#### [ABOUT THIS TASK]
Everything in the data below except the pictures must be repeated word for word.
-- Opening Marker --
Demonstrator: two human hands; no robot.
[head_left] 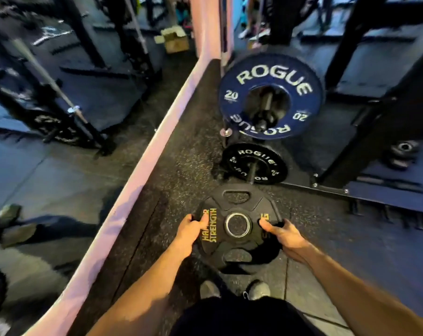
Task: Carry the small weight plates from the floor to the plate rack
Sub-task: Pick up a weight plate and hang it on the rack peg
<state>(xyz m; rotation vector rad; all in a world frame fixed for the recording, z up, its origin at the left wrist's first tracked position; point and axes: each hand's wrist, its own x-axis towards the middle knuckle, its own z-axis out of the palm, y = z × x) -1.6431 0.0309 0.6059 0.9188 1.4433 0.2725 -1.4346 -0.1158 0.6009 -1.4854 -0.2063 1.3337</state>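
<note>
Both arms are reaching forward and down; the left hand (189, 230) and right hand (282, 235) are gripping, fingers curled.

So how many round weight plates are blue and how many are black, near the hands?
Blue plate: 1
Black plates: 2, the Rogue plate and the Hammer Strength plate held by the left hand and right hand
Total: 3
</note>
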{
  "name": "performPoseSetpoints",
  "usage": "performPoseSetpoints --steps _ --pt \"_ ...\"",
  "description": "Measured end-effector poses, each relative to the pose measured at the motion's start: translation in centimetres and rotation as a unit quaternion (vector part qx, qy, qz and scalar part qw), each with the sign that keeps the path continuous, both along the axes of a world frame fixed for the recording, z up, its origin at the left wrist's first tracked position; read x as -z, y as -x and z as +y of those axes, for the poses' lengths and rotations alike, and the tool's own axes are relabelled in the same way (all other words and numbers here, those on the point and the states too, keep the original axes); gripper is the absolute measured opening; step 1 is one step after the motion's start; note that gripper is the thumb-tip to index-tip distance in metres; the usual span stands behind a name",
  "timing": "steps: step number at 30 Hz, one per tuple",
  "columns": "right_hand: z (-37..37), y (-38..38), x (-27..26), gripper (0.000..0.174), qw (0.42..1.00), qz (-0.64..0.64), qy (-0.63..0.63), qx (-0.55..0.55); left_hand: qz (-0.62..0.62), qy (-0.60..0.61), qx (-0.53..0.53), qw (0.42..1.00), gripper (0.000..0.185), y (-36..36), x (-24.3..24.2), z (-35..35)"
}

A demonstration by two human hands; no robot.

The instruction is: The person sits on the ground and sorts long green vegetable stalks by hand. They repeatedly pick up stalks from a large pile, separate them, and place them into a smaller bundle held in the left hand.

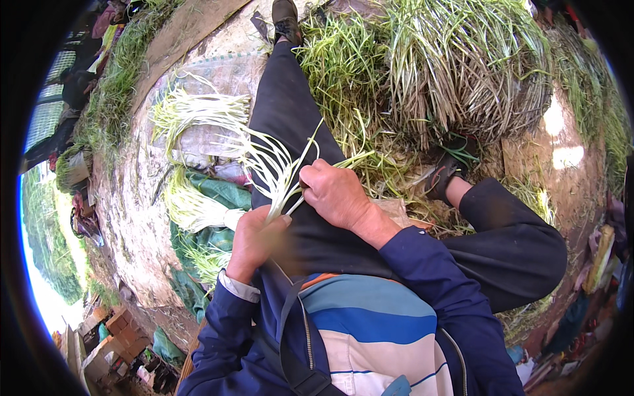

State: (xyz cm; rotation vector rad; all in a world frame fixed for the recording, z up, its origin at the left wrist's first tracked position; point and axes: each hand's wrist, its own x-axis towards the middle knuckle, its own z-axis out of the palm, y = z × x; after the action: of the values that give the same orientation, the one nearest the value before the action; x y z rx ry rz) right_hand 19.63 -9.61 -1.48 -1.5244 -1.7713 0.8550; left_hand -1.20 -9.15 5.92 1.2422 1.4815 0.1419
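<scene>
My left hand [255, 240] grips the lower ends of a loose bunch of pale stalks [277, 180], which look like garlic scapes. Their thin tips fan out over my left thigh. Just to the right, my right hand [339, 195] is closed on a stalk; its fingertips are partly hidden. A greener stalk end [357, 158] sticks out behind that hand. Beside my left leg, a bundle of similar stalks [200, 111] lies on a woven sack [218, 74]. Nearer me, another bundle [195, 208], bound at its thick end, rests on green sheeting [218, 190].
A large heap of leafy green plants with brownish stems [446, 74] stands ahead to the right, close to my right shoe [443, 178]. More greenery [111, 94] lines the far left, where a person in dark clothing [77, 86] is visible. Bricks [126, 331] lie at the lower left.
</scene>
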Motion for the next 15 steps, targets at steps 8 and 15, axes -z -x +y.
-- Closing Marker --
#### [RESULT FOR THIS TASK]
Demonstrator: two human hands; no robot.
[head_left] 
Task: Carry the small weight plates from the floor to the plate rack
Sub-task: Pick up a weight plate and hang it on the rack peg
<state>(xyz m; rotation vector rad; all in a world frame fixed for the recording, z up, its origin at the left wrist's first tracked position; point and axes: each hand's wrist, its own x-axis towards the middle knuckle, its own z-axis out of the palm, y = z × x) -1.6431 0.0309 0.6059 0.9188 1.4433 0.2725 -1.4346 -0.1158 0.6009 -1.4854 -0.2063 1.3337</state>
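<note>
Both arms are reaching forward and down; the left hand (189, 230) and right hand (282, 235) are gripping, fingers curled.

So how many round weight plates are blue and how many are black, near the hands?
Blue plate: 1
Black plates: 2, the Rogue plate and the Hammer Strength plate held by the left hand and right hand
Total: 3
</note>
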{
  "name": "performPoseSetpoints",
  "usage": "performPoseSetpoints --steps _ --pt \"_ ...\"",
  "description": "Measured end-effector poses, each relative to the pose measured at the motion's start: translation in centimetres and rotation as a unit quaternion (vector part qx, qy, qz and scalar part qw), each with the sign that keeps the path continuous, both along the axes of a world frame fixed for the recording, z up, its origin at the left wrist's first tracked position; read x as -z, y as -x and z as +y of those axes, for the poses' lengths and rotations alike, and the tool's own axes are relabelled in the same way (all other words and numbers here, those on the point and the states too, keep the original axes); gripper is the absolute measured opening; step 1 is one step after the motion's start; note that gripper is the thumb-tip to index-tip distance in metres; the usual span stands behind a name",
  "timing": "steps: step number at 30 Hz, one per tuple",
  "columns": "right_hand: z (-37..37), y (-38..38), x (-27..26), gripper (0.000..0.174), qw (0.42..1.00), qz (-0.64..0.64), qy (-0.63..0.63), qx (-0.55..0.55); left_hand: qz (-0.62..0.62), qy (-0.60..0.61), qx (-0.53..0.53), qw (0.42..1.00), gripper (0.000..0.185), y (-36..36), x (-24.3..24.2), z (-35..35)"
}

A demonstration by two human hands; no robot.

The instruction is: The person sits on the ground and sorts long green vegetable stalks by hand. They repeatedly pick up stalks from a large pile, separate them, and place them into a smaller bundle held in the left hand.


State: (xyz cm; rotation vector rad; all in a world frame fixed for the recording, z up, its origin at the left wrist's first tracked position; point and axes: each hand's wrist, its own x-axis towards the middle knuckle, its own z-axis out of the palm, y = z × x; after the action: of the values that give the same orientation, the one nearest the value before the action; x y z rx ry rz) right_hand 19.63 -9.61 -1.48 -1.5244 -1.7713 0.8550; left_hand -1.20 -9.15 5.92 1.2422 1.4815 0.1419
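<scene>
My left hand [255, 240] grips the lower ends of a loose bunch of pale stalks [277, 180], which look like garlic scapes. Their thin tips fan out over my left thigh. Just to the right, my right hand [339, 195] is closed on a stalk; its fingertips are partly hidden. A greener stalk end [357, 158] sticks out behind that hand. Beside my left leg, a bundle of similar stalks [200, 111] lies on a woven sack [218, 74]. Nearer me, another bundle [195, 208], bound at its thick end, rests on green sheeting [218, 190].
A large heap of leafy green plants with brownish stems [446, 74] stands ahead to the right, close to my right shoe [443, 178]. More greenery [111, 94] lines the far left, where a person in dark clothing [77, 86] is visible. Bricks [126, 331] lie at the lower left.
</scene>
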Motion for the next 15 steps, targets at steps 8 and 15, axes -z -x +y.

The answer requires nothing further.